» Task instructions: The required output is the line containing "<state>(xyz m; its" through the final line of the material below, printed exactly, with no other lines.

» Exercise data:
★ ★ ★ ★ ★
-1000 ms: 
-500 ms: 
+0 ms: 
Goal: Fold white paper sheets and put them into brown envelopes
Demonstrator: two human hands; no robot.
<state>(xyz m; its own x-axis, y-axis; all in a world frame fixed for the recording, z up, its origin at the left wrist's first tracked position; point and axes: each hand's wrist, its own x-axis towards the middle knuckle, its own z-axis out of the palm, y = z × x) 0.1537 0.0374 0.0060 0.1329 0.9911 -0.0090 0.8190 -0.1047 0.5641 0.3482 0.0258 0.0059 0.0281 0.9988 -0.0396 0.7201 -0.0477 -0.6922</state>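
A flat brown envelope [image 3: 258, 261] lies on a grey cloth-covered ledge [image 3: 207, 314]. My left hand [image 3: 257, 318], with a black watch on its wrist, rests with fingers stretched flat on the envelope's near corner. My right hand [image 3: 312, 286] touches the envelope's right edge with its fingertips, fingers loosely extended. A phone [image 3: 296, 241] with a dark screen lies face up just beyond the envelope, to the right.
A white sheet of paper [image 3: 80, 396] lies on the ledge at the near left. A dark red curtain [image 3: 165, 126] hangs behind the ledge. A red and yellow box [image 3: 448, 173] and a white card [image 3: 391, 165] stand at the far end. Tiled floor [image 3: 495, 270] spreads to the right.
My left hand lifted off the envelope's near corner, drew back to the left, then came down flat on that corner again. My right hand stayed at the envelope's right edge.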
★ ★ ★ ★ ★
» Solution:
<state>(xyz m; its own x-axis, y-axis; all in a world frame fixed for the recording, z up, its origin at the left wrist's first tracked position; point and axes: each hand's wrist, its own x-axis towards the middle knuckle, its own z-axis out of the palm, y = z × x) 0.1537 0.0374 0.0060 0.1329 0.9911 -0.0090 0.8190 -0.1047 0.5641 0.3482 0.0258 0.0059 0.0281 0.9988 -0.0396 0.7201 -0.0477 -0.6922</state>
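A flat brown envelope [image 3: 258, 261] lies on a grey cloth-covered ledge [image 3: 207, 314]. My left hand [image 3: 257, 318], with a black watch on its wrist, rests with fingers stretched flat on the envelope's near corner. My right hand [image 3: 312, 286] touches the envelope's right edge with its fingertips, fingers loosely extended. A phone [image 3: 296, 241] with a dark screen lies face up just beyond the envelope, to the right.
A white sheet of paper [image 3: 80, 396] lies on the ledge at the near left. A dark red curtain [image 3: 165, 126] hangs behind the ledge. A red and yellow box [image 3: 448, 173] and a white card [image 3: 391, 165] stand at the far end. Tiled floor [image 3: 495, 270] spreads to the right.
My left hand lifted off the envelope's near corner, drew back to the left, then came down flat on that corner again. My right hand stayed at the envelope's right edge.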

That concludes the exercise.